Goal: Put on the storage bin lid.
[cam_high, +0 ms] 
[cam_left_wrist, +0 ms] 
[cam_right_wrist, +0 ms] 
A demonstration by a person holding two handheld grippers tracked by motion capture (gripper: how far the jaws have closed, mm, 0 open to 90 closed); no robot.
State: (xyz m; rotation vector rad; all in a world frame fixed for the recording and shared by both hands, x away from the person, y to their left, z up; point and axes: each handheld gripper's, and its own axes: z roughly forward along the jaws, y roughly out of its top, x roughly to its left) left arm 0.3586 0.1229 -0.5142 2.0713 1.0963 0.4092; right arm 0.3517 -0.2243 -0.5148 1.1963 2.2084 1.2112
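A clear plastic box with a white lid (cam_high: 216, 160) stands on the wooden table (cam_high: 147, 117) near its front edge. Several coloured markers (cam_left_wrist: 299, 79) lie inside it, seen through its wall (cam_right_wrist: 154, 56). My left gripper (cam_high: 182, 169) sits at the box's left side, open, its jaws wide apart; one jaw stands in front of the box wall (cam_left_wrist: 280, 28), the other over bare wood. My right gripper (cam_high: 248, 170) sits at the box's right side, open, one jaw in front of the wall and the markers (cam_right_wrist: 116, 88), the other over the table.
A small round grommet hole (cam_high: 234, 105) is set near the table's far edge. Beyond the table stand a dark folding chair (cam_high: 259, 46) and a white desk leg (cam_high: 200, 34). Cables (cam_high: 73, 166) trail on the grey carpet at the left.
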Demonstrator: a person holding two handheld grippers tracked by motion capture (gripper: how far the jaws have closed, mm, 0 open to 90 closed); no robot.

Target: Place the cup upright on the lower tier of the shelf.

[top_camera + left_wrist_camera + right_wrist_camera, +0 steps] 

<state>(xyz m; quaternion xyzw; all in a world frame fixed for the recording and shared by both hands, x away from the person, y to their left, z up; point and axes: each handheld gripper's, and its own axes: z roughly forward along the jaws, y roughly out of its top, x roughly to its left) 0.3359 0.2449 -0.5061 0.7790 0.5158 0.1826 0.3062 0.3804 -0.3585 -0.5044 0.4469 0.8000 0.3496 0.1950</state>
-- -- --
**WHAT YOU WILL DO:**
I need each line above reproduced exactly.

**OUTPUT FOR THIS EXERCISE:**
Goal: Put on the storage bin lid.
[cam_high, +0 ms] 
[cam_left_wrist, +0 ms] 
[cam_right_wrist, +0 ms] 
A demonstration by a person holding two handheld grippers tracked by motion capture (gripper: how far the jaws have closed, mm, 0 open to 90 closed); no robot.
State: (xyz m; rotation vector rad; all in a world frame fixed for the recording and shared by both hands, x away from the person, y to their left, z up; point and axes: each handheld gripper's, and its own axes: z roughly forward along the jaws, y roughly out of its top, x roughly to its left) left arm 0.3586 0.1229 -0.5142 2.0713 1.0963 0.4092; right arm 0.3517 -0.2243 -0.5148 1.1963 2.2084 1.2112
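A clear plastic box with a white lid (cam_high: 216, 160) stands on the wooden table (cam_high: 147, 117) near its front edge. Several coloured markers (cam_left_wrist: 299, 79) lie inside it, seen through its wall (cam_right_wrist: 154, 56). My left gripper (cam_high: 182, 169) sits at the box's left side, open, its jaws wide apart; one jaw stands in front of the box wall (cam_left_wrist: 280, 28), the other over bare wood. My right gripper (cam_high: 248, 170) sits at the box's right side, open, one jaw in front of the wall and the markers (cam_right_wrist: 116, 88), the other over the table.
A small round grommet hole (cam_high: 234, 105) is set near the table's far edge. Beyond the table stand a dark folding chair (cam_high: 259, 46) and a white desk leg (cam_high: 200, 34). Cables (cam_high: 73, 166) trail on the grey carpet at the left.
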Demonstrator: a person holding two handheld grippers tracked by motion capture (gripper: how far the jaws have closed, mm, 0 open to 90 closed); no robot.

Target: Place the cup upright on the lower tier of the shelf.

[top_camera + left_wrist_camera + right_wrist_camera, +0 steps] 

<state>(xyz m; quaternion xyzw; all in a world frame fixed for the recording and shared by both hands, x away from the person, y to their left, z up; point and axes: each handheld gripper's, and its own axes: z roughly forward along the jaws, y roughly out of its top, x roughly to its left) 0.3359 0.2449 -0.5061 0.7790 0.5158 0.1826 0.3062 0.3804 -0.3585 -0.5044 0.4469 0.8000 0.3496 0.1950</state>

This completes the output for the exercise.